- **Task brief**:
The answer must consist only of the lines from the line with "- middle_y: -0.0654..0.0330" to the line with "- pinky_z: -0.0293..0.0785", both included, exactly as they stand below.

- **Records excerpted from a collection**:
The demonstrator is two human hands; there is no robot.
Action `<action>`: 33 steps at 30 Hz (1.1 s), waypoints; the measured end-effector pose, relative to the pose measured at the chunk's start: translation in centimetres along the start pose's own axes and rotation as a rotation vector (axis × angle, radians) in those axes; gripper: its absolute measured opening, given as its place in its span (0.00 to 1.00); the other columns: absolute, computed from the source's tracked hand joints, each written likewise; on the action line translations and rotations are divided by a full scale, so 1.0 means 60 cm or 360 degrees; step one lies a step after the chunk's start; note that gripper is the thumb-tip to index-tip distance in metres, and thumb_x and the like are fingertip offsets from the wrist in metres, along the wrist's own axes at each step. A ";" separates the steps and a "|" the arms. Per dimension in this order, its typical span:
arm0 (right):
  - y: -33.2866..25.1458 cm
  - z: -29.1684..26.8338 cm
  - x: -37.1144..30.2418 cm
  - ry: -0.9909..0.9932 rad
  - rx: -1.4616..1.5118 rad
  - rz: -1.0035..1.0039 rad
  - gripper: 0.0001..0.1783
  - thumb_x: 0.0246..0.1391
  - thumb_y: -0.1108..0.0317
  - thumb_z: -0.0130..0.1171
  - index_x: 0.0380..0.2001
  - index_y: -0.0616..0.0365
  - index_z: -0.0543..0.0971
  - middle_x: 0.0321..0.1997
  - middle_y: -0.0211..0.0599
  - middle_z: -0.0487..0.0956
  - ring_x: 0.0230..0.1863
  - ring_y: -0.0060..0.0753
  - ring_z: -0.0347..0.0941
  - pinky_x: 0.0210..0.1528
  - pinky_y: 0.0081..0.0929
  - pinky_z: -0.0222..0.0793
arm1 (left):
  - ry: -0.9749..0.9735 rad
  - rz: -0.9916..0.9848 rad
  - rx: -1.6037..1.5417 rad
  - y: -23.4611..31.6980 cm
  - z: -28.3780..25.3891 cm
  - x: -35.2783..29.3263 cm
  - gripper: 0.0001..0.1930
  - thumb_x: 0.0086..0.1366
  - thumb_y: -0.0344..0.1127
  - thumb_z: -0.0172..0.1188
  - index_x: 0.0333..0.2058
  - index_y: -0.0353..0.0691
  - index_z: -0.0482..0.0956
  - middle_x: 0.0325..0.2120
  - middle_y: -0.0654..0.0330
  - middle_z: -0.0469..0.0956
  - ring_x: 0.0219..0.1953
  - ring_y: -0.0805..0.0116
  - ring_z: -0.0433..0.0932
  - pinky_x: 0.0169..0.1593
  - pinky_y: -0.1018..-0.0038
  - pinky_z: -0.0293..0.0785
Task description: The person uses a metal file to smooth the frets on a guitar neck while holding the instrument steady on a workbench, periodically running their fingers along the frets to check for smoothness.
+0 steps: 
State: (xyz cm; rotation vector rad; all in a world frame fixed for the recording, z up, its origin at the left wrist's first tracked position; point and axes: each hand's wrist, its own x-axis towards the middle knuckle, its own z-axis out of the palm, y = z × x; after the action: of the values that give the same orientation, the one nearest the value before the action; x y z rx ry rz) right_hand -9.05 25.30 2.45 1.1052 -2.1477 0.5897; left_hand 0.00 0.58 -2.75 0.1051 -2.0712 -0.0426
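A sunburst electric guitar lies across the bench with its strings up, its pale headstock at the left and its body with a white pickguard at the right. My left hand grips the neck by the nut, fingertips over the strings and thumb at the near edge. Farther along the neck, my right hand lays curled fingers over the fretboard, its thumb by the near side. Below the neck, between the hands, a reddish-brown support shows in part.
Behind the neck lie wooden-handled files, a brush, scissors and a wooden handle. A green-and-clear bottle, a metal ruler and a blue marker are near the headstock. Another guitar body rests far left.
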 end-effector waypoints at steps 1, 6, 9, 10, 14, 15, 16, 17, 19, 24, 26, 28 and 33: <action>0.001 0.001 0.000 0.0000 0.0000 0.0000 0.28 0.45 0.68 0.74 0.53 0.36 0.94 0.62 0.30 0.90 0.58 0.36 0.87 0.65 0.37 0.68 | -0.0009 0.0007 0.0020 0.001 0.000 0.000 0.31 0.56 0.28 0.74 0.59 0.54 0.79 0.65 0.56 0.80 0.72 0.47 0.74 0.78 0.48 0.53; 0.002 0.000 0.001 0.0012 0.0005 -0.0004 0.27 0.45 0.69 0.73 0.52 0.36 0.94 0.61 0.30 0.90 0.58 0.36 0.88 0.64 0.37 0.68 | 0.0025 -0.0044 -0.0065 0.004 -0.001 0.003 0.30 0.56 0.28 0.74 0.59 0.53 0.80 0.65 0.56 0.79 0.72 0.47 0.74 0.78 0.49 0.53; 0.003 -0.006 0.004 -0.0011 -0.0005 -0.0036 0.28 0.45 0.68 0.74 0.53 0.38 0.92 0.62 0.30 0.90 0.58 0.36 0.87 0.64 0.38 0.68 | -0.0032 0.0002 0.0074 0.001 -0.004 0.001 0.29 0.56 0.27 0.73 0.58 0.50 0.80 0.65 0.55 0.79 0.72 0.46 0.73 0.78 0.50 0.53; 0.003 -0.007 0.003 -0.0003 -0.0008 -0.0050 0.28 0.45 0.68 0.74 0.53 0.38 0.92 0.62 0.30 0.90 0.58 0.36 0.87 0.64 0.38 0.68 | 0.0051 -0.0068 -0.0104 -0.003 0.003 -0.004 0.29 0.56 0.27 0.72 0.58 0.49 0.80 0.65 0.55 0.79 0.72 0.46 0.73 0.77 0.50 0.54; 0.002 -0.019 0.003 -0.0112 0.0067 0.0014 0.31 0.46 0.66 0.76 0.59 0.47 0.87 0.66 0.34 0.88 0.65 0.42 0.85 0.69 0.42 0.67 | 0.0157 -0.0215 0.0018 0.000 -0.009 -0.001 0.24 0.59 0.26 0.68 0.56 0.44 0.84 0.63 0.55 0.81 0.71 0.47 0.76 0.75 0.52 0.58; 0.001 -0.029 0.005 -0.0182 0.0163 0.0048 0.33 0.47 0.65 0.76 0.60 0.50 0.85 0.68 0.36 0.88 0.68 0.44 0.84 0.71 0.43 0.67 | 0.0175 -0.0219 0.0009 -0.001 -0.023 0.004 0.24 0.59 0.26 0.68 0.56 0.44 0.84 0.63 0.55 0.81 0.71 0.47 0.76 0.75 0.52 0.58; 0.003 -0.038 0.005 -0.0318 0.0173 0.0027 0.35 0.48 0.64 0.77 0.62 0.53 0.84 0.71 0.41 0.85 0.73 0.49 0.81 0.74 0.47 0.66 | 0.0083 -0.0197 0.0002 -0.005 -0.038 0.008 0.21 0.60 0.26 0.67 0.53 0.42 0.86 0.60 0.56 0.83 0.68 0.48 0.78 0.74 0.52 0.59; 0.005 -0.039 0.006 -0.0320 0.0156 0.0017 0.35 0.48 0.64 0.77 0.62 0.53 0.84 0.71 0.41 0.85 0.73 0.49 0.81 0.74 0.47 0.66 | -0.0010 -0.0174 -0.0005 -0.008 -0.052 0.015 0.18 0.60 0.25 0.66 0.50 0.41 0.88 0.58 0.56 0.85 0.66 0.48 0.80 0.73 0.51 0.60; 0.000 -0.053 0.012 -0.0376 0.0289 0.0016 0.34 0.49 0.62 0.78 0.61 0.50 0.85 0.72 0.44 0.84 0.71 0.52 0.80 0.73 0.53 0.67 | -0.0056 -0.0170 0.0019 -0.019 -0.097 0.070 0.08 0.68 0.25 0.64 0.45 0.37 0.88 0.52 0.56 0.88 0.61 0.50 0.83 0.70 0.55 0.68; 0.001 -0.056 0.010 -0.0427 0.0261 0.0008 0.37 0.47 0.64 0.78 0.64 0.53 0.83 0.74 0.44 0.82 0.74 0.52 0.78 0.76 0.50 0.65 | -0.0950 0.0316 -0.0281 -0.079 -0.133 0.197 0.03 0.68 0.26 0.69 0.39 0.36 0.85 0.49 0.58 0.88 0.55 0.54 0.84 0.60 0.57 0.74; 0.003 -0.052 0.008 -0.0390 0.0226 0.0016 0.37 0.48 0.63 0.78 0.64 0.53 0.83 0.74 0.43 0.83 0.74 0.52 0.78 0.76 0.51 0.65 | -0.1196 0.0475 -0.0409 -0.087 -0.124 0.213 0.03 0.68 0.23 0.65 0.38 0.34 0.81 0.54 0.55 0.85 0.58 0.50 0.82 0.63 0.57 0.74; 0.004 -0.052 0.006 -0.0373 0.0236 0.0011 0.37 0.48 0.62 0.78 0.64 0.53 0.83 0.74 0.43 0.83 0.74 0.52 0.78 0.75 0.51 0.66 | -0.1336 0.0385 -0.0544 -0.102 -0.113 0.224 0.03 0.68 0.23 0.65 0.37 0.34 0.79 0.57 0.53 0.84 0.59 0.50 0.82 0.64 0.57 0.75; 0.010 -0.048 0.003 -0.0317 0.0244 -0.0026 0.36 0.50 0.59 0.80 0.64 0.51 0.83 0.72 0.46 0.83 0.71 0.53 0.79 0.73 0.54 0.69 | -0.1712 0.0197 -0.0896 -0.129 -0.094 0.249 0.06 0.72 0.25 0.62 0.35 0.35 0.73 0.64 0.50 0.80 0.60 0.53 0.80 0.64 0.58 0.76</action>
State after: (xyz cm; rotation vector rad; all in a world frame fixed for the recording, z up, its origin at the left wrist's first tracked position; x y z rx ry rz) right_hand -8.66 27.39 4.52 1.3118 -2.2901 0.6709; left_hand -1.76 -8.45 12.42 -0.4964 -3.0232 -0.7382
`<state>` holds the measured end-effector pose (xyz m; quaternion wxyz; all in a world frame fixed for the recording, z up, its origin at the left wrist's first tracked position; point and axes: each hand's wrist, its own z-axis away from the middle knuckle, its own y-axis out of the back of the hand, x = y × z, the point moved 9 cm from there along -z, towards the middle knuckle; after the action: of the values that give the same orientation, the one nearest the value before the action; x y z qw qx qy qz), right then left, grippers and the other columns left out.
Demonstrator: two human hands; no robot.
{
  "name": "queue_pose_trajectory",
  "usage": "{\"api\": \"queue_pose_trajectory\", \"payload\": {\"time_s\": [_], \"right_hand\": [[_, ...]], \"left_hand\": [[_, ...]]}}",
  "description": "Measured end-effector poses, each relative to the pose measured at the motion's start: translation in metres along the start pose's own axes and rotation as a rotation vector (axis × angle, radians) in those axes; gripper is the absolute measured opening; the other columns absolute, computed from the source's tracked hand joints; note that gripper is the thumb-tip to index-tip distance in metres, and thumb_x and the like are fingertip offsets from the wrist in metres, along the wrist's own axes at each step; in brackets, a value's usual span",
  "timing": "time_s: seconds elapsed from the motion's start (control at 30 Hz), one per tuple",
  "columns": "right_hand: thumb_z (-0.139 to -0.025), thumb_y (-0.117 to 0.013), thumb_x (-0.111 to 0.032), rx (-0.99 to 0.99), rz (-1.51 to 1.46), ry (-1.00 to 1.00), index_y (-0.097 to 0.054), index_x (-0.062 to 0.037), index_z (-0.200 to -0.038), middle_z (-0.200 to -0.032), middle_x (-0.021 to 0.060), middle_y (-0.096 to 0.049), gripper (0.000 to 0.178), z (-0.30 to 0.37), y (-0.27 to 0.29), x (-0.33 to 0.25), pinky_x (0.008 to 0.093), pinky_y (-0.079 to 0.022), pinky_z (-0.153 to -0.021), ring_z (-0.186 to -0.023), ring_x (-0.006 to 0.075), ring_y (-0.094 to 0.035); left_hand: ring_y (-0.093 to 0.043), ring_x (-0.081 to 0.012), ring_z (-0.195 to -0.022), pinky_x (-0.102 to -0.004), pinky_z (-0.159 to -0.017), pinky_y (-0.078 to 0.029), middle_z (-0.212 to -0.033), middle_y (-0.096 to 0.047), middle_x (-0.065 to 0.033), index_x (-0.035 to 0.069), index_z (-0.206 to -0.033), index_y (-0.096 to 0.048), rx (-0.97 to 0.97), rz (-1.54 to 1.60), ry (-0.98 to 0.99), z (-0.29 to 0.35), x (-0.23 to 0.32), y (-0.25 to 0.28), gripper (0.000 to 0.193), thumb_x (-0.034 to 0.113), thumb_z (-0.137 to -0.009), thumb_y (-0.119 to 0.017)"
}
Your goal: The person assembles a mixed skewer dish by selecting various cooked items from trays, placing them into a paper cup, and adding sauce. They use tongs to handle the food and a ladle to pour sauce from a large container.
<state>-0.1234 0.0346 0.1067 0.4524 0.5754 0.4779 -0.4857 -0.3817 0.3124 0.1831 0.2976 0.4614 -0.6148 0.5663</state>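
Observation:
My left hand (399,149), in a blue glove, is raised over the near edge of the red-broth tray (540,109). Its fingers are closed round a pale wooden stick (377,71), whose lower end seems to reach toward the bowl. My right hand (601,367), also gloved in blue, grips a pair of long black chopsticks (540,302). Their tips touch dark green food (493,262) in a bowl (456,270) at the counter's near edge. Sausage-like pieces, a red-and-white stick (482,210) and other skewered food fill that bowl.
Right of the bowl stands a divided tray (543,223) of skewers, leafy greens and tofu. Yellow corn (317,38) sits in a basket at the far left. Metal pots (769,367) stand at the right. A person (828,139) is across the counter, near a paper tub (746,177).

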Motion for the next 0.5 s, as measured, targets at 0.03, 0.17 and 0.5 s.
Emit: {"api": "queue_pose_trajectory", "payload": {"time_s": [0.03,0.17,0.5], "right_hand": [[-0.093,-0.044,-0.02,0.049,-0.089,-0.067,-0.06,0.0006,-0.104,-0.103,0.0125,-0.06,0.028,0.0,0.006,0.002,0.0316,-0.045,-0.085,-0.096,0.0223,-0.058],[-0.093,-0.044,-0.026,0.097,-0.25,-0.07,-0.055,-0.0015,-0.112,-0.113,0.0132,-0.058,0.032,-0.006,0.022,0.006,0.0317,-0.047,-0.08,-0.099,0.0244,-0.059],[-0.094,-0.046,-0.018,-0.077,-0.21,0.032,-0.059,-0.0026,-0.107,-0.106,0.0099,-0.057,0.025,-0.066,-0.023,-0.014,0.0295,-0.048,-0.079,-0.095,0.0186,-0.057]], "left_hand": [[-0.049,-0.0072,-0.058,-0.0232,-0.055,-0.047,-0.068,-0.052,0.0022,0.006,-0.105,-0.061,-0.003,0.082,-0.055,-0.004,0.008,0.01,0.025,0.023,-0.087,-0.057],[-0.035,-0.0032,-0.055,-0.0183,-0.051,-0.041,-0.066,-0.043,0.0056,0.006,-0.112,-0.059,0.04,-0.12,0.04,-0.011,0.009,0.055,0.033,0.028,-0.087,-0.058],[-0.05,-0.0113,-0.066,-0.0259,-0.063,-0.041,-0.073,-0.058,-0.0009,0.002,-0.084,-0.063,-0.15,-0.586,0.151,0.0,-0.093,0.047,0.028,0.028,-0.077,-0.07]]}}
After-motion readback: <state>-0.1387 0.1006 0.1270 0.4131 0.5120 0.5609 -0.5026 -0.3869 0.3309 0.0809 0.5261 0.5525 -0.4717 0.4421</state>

- **Response area**:
  - middle_y: -0.0654..0.0330
  - middle_z: -0.0469..0.0956
  - ring_x: 0.0219..0.1953
  - ring_y: -0.0805..0.0116
  - ring_z: -0.0433..0.0932
  - pinky_x: 0.0169..0.1593
  - pinky_y: -0.1018..-0.0038
  - pinky_z: -0.0293..0.0785

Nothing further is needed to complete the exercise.